A gestora SME confirma a suposição da professora, afirmando que embora a nova proposta tenha se inspirado na implementação inicial dos ciclos em 1992, e se reconhece que Paulo Freire, secretário da educação na época, não seria favorável a esse aumento das possibilidades de retenção, a reivindicação pela volta da reprovação veio da comunidade escolar na consulta pública disponibilizada no início da reorganização. Essa solicitação dos pais e demais envolvidos na escola, pode estar relacionada com a cultura da repetência presente na sociedade. Sobre isso, Souza (2017) esclarece:

Esta tradição, a da repetência como mecanismo de justiciamento dos alunos faz parte da cultura escolar, das práticas docentes consolidadas, do modelo da escola burguesa classificatória e, mais do que isso, é referência de educação eficiente para a maior parte dos adultos que passaram pelos sistemas mais tradicionais de avaliação. (p. 70)

Paro (2001) acrescenta que até os alunos mais velhos são favoráveis à retenção, sendo eles produtos de um sistema punitivo “[...] estão habituados com a

linguagem da reprovação e não é [...], de uma hora para outra, que vão confiar, num sistema fundamentado na confiança e no desenvolvimento da autodisciplina”. (p.146)

Segundo a gestora SME, a RMESP tem se empenhado em fornecer formação aos professores para alterar as concepções relacionadas à retenção, de modo a acabar com a exclusão presente nas instituições escolares.

[...] as formações baseiam-se justamente em trabalhar concepção, porque se você não mudar concepção não adianta, ele acaba excluído de alguma forma, se não é por via da reprovação, é por via do ocultamento lá da sala de aula. A reprovação acaba excluindo também se não for pautada numa proposta de Direito de Aprendizagem, ela exclui se você só reprova, se você dá “mais do mesmo” pra aquele menino, você não olha para aquela dificuldade dele, você não olha para o problema apresentado e nem para o processo ao qual ele foi submetido para reavaliar esse processo, ele acaba excluído. (gestora SME, grifos meus)

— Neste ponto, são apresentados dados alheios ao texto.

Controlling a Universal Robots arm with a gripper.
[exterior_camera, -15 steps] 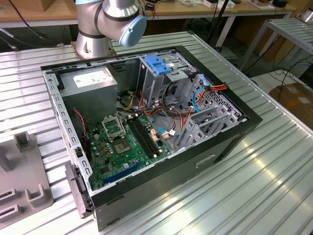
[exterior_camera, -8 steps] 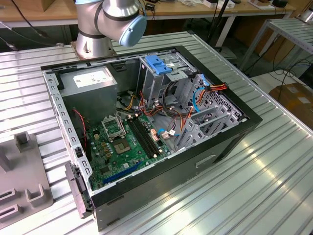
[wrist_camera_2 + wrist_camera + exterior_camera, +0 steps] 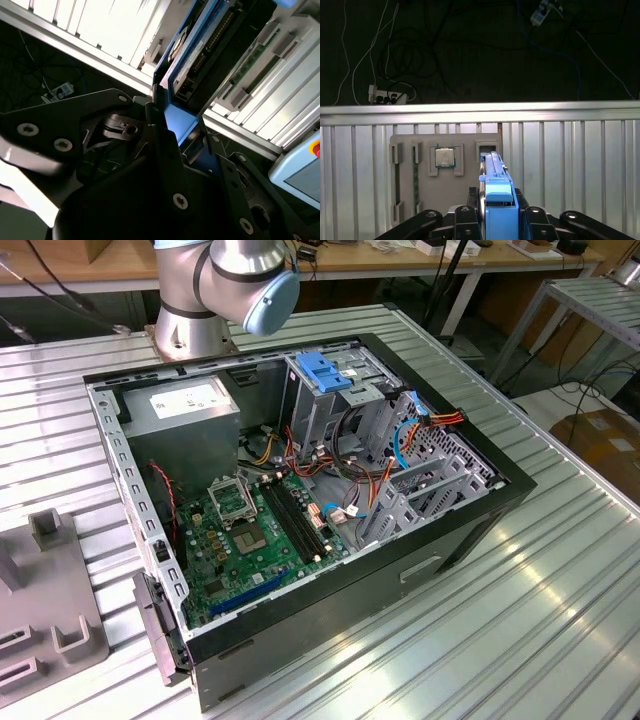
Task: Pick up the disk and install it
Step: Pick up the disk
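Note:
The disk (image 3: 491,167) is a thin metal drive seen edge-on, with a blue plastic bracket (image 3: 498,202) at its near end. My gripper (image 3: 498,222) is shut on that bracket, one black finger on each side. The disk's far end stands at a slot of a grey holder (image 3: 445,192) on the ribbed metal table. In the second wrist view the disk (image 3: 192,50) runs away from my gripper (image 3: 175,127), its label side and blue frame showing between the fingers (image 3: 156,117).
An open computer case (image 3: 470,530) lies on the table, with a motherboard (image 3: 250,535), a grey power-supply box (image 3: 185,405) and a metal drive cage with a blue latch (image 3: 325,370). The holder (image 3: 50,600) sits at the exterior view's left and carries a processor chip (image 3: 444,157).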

Vale destacar o apontamento da gestora SME sobre o ocultamento que acontece em sala de aula. Talvez por esse motivo, mesmo sem as possibilidades de retenção anteriores à nova proposta, progressos em relação à aprendizagem dos alunos não eram constatados. Bahia (2012) destaca este aspecto em seu estudo, percebendo que os professores “obedeciam” as determinações de promoção dos alunos, sendo que alguns criticavam e outros concordavam, porém “[...] não observamos alterações significativas em relação à aprendizagem dos alunos, considerada insatisfatória”. (p. 63)

Ademais, pelas contradições perante o aumento dos anos de reprovação na nova proposta e o que se espera dos professores de acordo com as formações destacadas pela gestora SME, pode-se supor que a volta das políticas de reprovação, além de atender o “clamor” da comunidade escolar, podem ter fins eleitoreiros e midiáticos, como aconteceu na implantação dos ciclos no Estado de São Paulo, conforme é apontado por Souza (2004).